O rito do plenário envolve, em síntese: o sorteio e a formação do Conselho de Sentença com sete jurados; a tomada de depoimentos; os debates entre acusação e defesa; e, por fim, a votação dos quesitos pelos jurados em sala secreta. A decisão dos jurados é então formalizada pelo juiz presidente na sentença.
O que são os quesitos e o Conselho de Sentença?
O Conselho de Sentença é o grupo de sete jurados sorteados que decidem o caso. Eles não fundamentam suas decisões: respondem, de forma sigilosa, a perguntas objetivas chamadas quesitos.
Os quesitos abordam, em ordem, questões como a materialidade do fato, a autoria, se o jurado absolve o acusado e a existência de causas que aumentam ou diminuem a pena. A resposta da maioria define o veredicto. Por isso, a clareza dos debates e a forma como a defesa apresenta sua tese influenciam diretamente o resultado.

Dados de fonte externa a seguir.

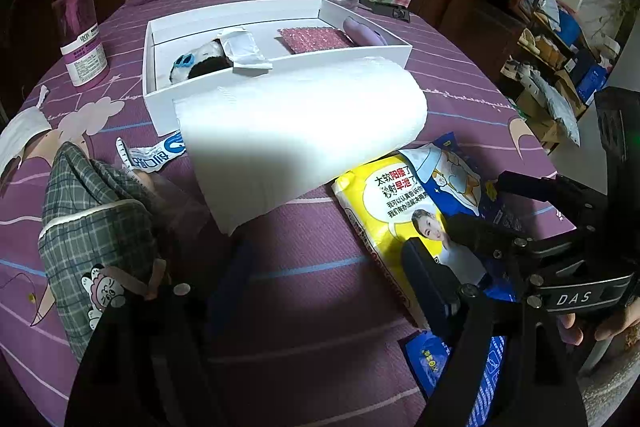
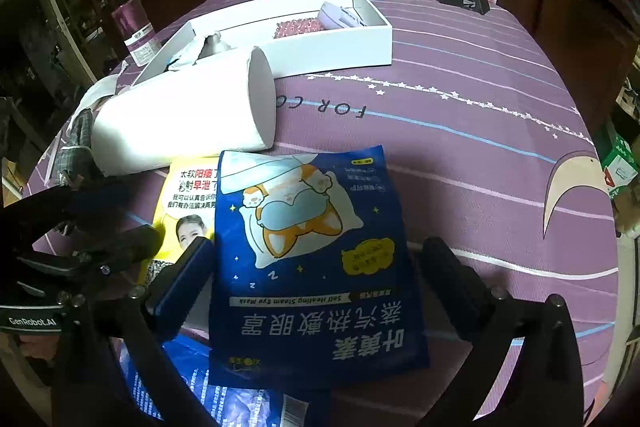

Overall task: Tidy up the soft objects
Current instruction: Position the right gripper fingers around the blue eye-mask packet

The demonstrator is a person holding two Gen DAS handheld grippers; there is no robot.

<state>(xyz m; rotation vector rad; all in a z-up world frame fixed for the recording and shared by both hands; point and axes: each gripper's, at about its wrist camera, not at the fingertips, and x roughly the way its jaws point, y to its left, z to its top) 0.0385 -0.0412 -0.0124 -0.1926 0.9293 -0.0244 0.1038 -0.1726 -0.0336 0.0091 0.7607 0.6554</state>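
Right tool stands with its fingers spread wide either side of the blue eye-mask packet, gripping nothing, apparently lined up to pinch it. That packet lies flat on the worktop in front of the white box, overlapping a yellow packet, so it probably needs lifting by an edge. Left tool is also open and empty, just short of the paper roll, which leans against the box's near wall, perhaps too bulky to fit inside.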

Por que a defesa técnica é tão importante no júri?
O júri é regido pela plenitude de defesa - uma garantia ainda mais ampla que a ampla defesa comum. Isso significa que o acusado tem direito à defesa mais completa possível, técnica e também voltada à argumentação dirigida aos jurados, que são pessoas leigas.

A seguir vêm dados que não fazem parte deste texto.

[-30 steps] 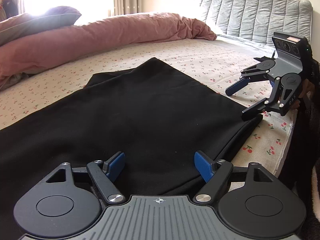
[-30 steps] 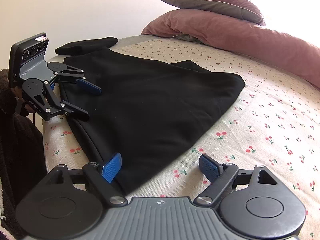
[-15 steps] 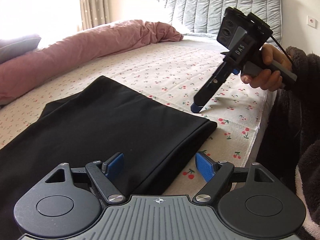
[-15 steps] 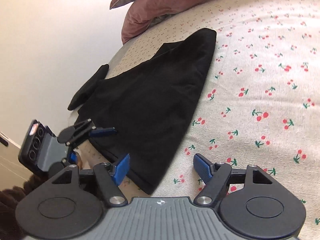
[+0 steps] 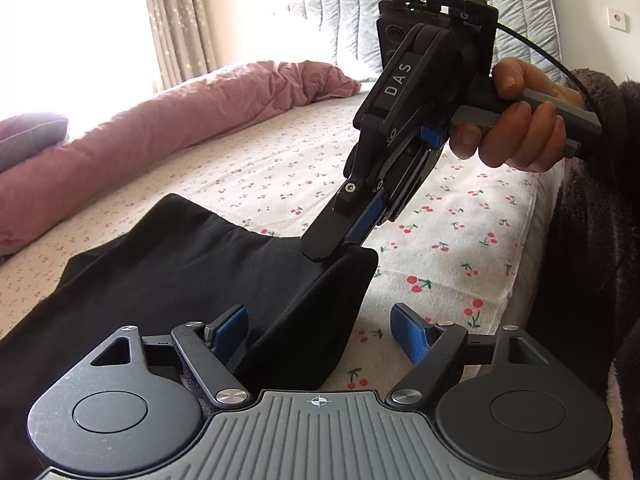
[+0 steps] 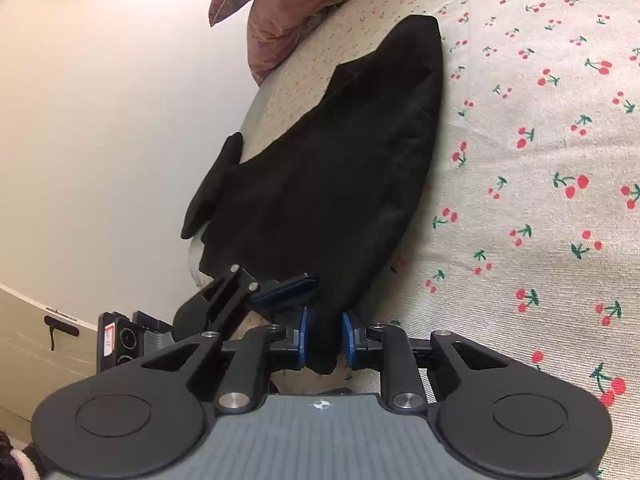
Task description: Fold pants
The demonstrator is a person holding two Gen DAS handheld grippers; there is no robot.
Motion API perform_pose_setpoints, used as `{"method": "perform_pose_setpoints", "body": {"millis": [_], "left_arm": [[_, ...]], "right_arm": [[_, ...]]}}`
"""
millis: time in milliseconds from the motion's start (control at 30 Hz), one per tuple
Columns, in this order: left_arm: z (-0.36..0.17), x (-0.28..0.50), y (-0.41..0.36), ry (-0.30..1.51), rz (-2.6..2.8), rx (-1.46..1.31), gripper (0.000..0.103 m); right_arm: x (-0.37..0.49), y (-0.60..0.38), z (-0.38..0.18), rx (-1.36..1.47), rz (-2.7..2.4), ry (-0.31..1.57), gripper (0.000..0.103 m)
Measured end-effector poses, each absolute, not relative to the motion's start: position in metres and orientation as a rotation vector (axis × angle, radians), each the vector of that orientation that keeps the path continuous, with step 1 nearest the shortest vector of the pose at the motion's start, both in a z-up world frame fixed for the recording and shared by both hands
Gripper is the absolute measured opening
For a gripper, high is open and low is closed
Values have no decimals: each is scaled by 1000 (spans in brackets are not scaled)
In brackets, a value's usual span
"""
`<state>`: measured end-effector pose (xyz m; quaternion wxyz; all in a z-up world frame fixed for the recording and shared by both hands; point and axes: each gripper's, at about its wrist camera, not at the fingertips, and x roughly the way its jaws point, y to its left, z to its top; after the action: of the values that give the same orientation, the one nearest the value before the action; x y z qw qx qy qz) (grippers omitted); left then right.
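Black pants (image 5: pixel 180 272) lie along the near edge of a cherry-print bed sheet (image 5: pixel 460 232). In the left wrist view my left gripper (image 5: pixel 320 326) is open, its left pad over the pants' near corner and its right pad over the sheet. My right gripper (image 5: pixel 340 240) comes down from the upper right onto that corner. In the right wrist view the right gripper (image 6: pixel 324 338) is shut on the corner of the pants (image 6: pixel 340 168), with black cloth pinched between its blue pads. The left gripper's fingers (image 6: pixel 288 288) show just to its left.
A pink duvet (image 5: pixel 180 120) and pillow (image 5: pixel 28 140) lie across the far side of the bed. A grey quilted headboard (image 5: pixel 400 8) stands behind. The bed edge and a white wall (image 6: pixel 100 120) lie to the left in the right wrist view.
My right gripper has come down onto the near corner of the pants and shut on it, lifting the cloth a little. My left gripper has stayed open and moved closer to that corner.
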<state>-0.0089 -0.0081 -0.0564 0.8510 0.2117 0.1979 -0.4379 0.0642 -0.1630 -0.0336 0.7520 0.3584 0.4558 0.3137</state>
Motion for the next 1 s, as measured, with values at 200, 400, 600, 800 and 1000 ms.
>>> {"method": "perform_pose_setpoints", "body": {"millis": [200, 400, 600, 800, 1000], "left_arm": [[-60, 3, -25, 425, -734, 450, 46], [-63, 8, -23, 461, -718, 419, 36], [-60, 20, -19, 518, -723, 365, 32], [-60, 25, -15, 545, -724, 318, 31], [-62, 24, -13, 549, -726, 296, 31]], "right_arm": [[72, -169, -18, 768, 708, 934, 28], [95, -189, -41, 808, 524, 988, 53], [135, -189, -58, 891, 495, 1008, 35], [171, -187, -58, 869, 453, 944, 20], [206, -188, -67, 871, 404, 850, 3]]}}
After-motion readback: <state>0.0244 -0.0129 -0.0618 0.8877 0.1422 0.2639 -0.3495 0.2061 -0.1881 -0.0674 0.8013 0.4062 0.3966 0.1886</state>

A atuação no Tribunal do Júri exige domínio do processo penal, capacidade de análise das provas e habilidade de comunicação no plenário. Cada fase - da resposta à acusação à sustentação oral diante dos jurados - pede estratégia. Uma defesa bem conduzida pode resultar em impronúncia, desclassificação, absolvição ou no reconhecimento de teses que reduzem a pena.

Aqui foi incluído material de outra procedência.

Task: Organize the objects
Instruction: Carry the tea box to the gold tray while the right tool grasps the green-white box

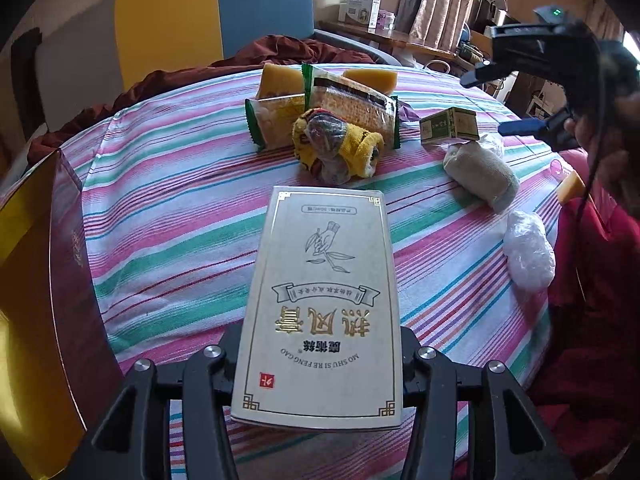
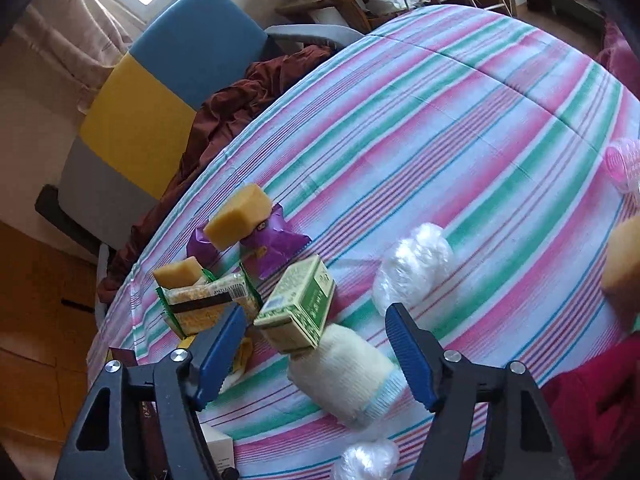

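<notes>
My left gripper (image 1: 320, 364) is shut on a flat white box (image 1: 320, 304) with gold lettering, held above the striped tablecloth (image 1: 168, 232); the box hides the fingertips. My right gripper (image 2: 316, 346) hangs open over the table with blue pads (image 2: 224, 344) apart and nothing pressed between them. Below it lie a small green box (image 2: 298, 304) and a rolled white sock (image 2: 344, 376). In the left wrist view the right gripper (image 1: 500, 100) is in the air at the upper right, above that green box (image 1: 450, 126) and sock (image 1: 480, 176).
Yellow blocks (image 2: 240, 214), green-edged snack packets (image 2: 208, 304), a purple wrapper (image 2: 272, 248) and a yellow striped sock bundle (image 1: 336, 146) cluster at the far side. Clear plastic wads (image 2: 412, 264) lie near. A maroon and gold box (image 1: 52, 280) stands at the left. A red sleeve (image 1: 592, 320) is at the right.
</notes>
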`<state>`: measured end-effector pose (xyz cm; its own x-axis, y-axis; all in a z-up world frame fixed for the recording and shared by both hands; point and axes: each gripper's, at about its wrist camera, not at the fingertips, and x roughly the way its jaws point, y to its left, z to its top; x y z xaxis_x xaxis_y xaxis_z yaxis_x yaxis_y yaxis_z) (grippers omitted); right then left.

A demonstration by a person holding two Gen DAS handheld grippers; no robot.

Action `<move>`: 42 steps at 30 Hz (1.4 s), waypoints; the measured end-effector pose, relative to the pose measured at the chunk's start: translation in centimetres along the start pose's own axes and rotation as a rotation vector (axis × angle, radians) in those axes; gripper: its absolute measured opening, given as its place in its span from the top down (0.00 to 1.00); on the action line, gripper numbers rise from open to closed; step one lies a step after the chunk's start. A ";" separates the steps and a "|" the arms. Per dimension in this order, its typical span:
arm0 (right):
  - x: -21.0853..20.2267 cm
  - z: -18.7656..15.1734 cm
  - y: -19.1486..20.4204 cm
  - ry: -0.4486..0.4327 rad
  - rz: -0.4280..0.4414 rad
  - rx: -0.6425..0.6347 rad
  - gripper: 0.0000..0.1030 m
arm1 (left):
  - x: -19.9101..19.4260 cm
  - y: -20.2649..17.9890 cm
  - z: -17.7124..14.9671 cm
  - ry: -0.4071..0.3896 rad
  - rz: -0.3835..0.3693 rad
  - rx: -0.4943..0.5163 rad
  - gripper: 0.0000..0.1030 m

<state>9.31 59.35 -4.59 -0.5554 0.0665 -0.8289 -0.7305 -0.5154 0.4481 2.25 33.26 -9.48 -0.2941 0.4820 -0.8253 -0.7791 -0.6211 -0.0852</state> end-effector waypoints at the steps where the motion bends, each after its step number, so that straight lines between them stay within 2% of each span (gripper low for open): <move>1: 0.6 0.7 0.7 0.021 -0.018 -0.028 0.31 | 0.0 0.0 0.0 0.000 -0.001 -0.001 0.50; 3: 2.2 1.9 2.1 0.077 -0.085 -0.091 0.35 | 0.0 0.1 0.0 0.000 -0.004 -0.001 0.50; 5: 4.1 2.8 3.1 0.146 -0.150 -0.155 0.35 | -0.1 0.2 -0.2 -0.002 -0.006 -0.003 0.50; 8: 6.7 3.0 3.5 0.249 -0.241 -0.218 0.42 | -0.2 0.1 -0.3 -0.003 -0.006 0.003 0.50; 10: 8.2 2.6 3.6 0.299 -0.292 -0.260 0.52 | -0.3 0.2 -0.3 -0.004 -0.007 0.003 0.50; 11: 8.5 2.3 3.6 0.308 -0.296 -0.274 0.66 | -0.3 0.2 -0.4 -0.005 -0.007 0.004 0.50; 14: 7.9 1.1 3.9 0.281 -0.251 -0.298 0.71 | -0.5 0.4 -0.5 -0.010 -0.012 -0.003 0.50; 19: 5.3 -1.2 5.1 0.204 -0.153 -0.336 0.71 | -1.9 0.9 -0.7 -0.036 -0.016 -0.030 0.50; 25: 4.9 -6.2 7.2 0.235 -0.039 -0.407 0.71 | -4.5 1.3 -0.9 -0.080 -0.007 -0.048 0.50; 29: 6.5 -8.8 7.4 0.278 -0.034 -0.468 0.71 | -6.4 2.2 -1.2 -0.109 0.002 -0.068 0.50; 35: 6.9 -10.4 8.9 0.230 -0.100 -0.577 0.71 | -9.4 5.1 -1.9 -0.146 0.043 -0.132 0.50; 38: 6.9 -10.8 9.6 0.210 -0.127 -0.626 0.71 | -11.1 7.8 -2.3 -0.155 0.083 -0.189 0.50; 42: 6.8 -11.0 10.0 0.200 -0.132 -0.654 0.71 | -12.7 12.4 -3.6 -0.140 0.187 -0.276 0.50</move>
<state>2.60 45.28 -9.47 -0.3486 0.0379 -0.9365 -0.3628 -0.9267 0.0976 -1.72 17.19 -2.07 -0.5057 0.4121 -0.7579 -0.5310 -0.8411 -0.1031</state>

Perguntas frequentes (FAQ)
Quem decide a condenação no Tribunal do Júri?
A decisão sobre condenar ou absolver cabe ao Conselho de Sentença, formado por sete jurados sorteados entre cidadãos comuns. O juiz presidente conduz o julgamento e, com base no veredicto dos jurados, profere a sentença.
Todo homicídio vai a júri?
Os crimes dolosos contra a vida, como o homicídio, são de competência do júri. Porém, na primeira fase o juiz pode impronunciar, absolver sumariamente ou desclassificar o crime — situações em que o caso não chega ao julgamento em plenário.
Qual a diferença entre pronúncia e impronúncia?
A pronúncia é a decisão que envia o réu a julgamento pelo júri, por entender que há indícios suficientes. A impronúncia é a decisão que, por falta desses elementos, não submete o réu ao plenário naquele momento.
Os jurados precisam justificar a decisão?
Não. Os jurados respondem aos quesitos de forma sigilosa e não fundamentam o voto. Essa é uma característica própria do júri, ligada ao sigilo das votações e à soberania dos veredictos.
Posso escolher um advogado de confiança para o júri?
Sim. O acusado tem direito a constituir advogado de sua confiança em qualquer fase. Quem não puder contratar é assistido pela Defensoria Pública. Dada a complexidade do júri, a escolha de uma defesa com experiência na área é especialmente relevante.
Conclusão
O Tribunal do Júri é uma das instituições mais singulares do sistema de Justiça: confia a cidadãos comuns a decisão sobre os crimes mais graves contra a vida. Suas duas fases, a votação por quesitos e a plenitude de defesa formam um procedimento que exige preparo técnico e estratégia em cada etapa.
Se você ou um familiar enfrenta uma acusação que pode chegar ao júri, buscar orientação jurídica especializada desde o início faz diferença concreta no rumo do processo.